> _Problem_
Give the listing again character for character, but drop the images.

> _Exercise data_
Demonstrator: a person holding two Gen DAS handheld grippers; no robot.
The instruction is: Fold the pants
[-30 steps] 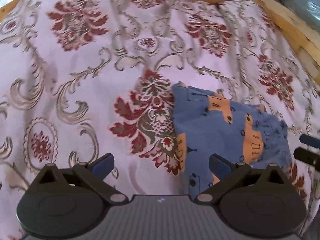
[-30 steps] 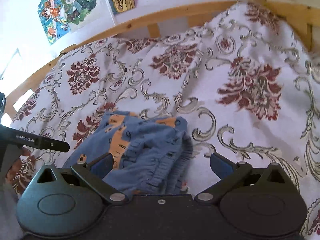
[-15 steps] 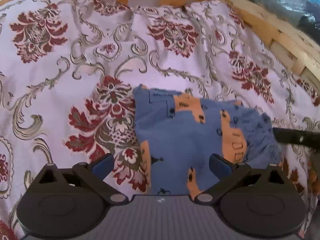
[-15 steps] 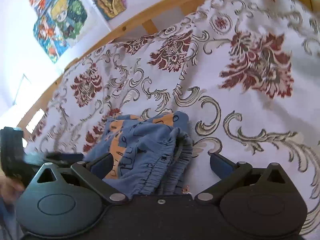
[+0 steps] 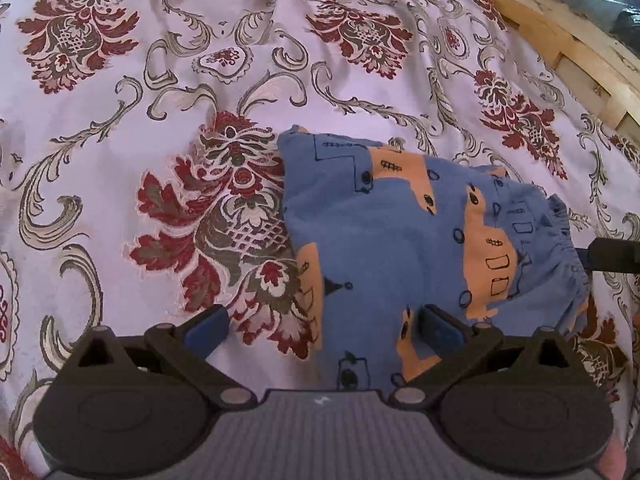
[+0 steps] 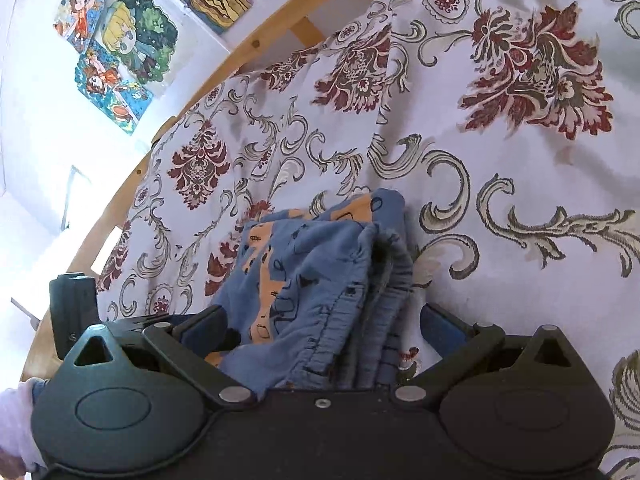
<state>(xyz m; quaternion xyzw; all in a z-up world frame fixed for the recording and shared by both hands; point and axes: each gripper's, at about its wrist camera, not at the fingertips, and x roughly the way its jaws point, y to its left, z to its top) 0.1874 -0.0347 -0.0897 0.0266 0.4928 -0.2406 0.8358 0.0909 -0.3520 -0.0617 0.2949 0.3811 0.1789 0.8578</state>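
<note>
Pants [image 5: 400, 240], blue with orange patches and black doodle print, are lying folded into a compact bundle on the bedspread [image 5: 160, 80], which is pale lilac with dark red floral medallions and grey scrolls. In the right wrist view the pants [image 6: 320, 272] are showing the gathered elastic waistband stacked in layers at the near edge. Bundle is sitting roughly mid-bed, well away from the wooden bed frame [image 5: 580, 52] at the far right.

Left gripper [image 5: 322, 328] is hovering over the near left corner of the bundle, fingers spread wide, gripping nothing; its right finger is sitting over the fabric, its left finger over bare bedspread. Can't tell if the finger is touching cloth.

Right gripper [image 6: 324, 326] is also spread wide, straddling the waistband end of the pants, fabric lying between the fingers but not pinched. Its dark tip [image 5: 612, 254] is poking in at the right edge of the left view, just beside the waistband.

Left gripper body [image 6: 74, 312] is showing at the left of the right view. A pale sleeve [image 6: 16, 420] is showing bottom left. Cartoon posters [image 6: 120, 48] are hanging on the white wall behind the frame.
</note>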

> _Worked solution_
Demonstrator: a person holding two Gen DAS handheld grippers; no robot.
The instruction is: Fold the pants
[-30 steps] 
[-30 steps] 
[-15 steps] 
[-15 steps] 
[+0 steps] 
[+0 steps] 
<state>(xyz m; quaternion xyzw; all in a z-up world frame fixed for the recording and shared by both hands; point and axes: each gripper's, at about its wrist camera, not at the fingertips, and x roughly the way its jaws point, y to its left, z to its top) 0.1874 -0.0347 -0.0897 0.0266 0.4928 -0.2406 0.8358 0.0909 -0.3520 -0.0617 0.2949 0.3811 0.1789 0.8578</state>
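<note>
Pants [image 5: 400, 240], blue with orange patches and black doodle print, are lying folded into a compact bundle on the bedspread [image 5: 160, 80], which is pale lilac with dark red floral medallions and grey scrolls. In the right wrist view the pants [image 6: 320, 272] are showing the gathered elastic waistband stacked in layers at the near edge. Bundle is sitting roughly mid-bed, well away from the wooden bed frame [image 5: 580, 52] at the far right.

Left gripper [image 5: 322, 328] is hovering over the near left corner of the bundle, fingers spread wide, gripping nothing; its right finger is sitting over the fabric, its left finger over bare bedspread. Can't tell if the finger is touching cloth.

Right gripper [image 6: 324, 326] is also spread wide, straddling the waistband end of the pants, fabric lying between the fingers but not pinched. Its dark tip [image 5: 612, 254] is poking in at the right edge of the left view, just beside the waistband.

Left gripper body [image 6: 74, 312] is showing at the left of the right view. A pale sleeve [image 6: 16, 420] is showing bottom left. Cartoon posters [image 6: 120, 48] are hanging on the white wall behind the frame.
</note>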

Nothing else belongs in the answer.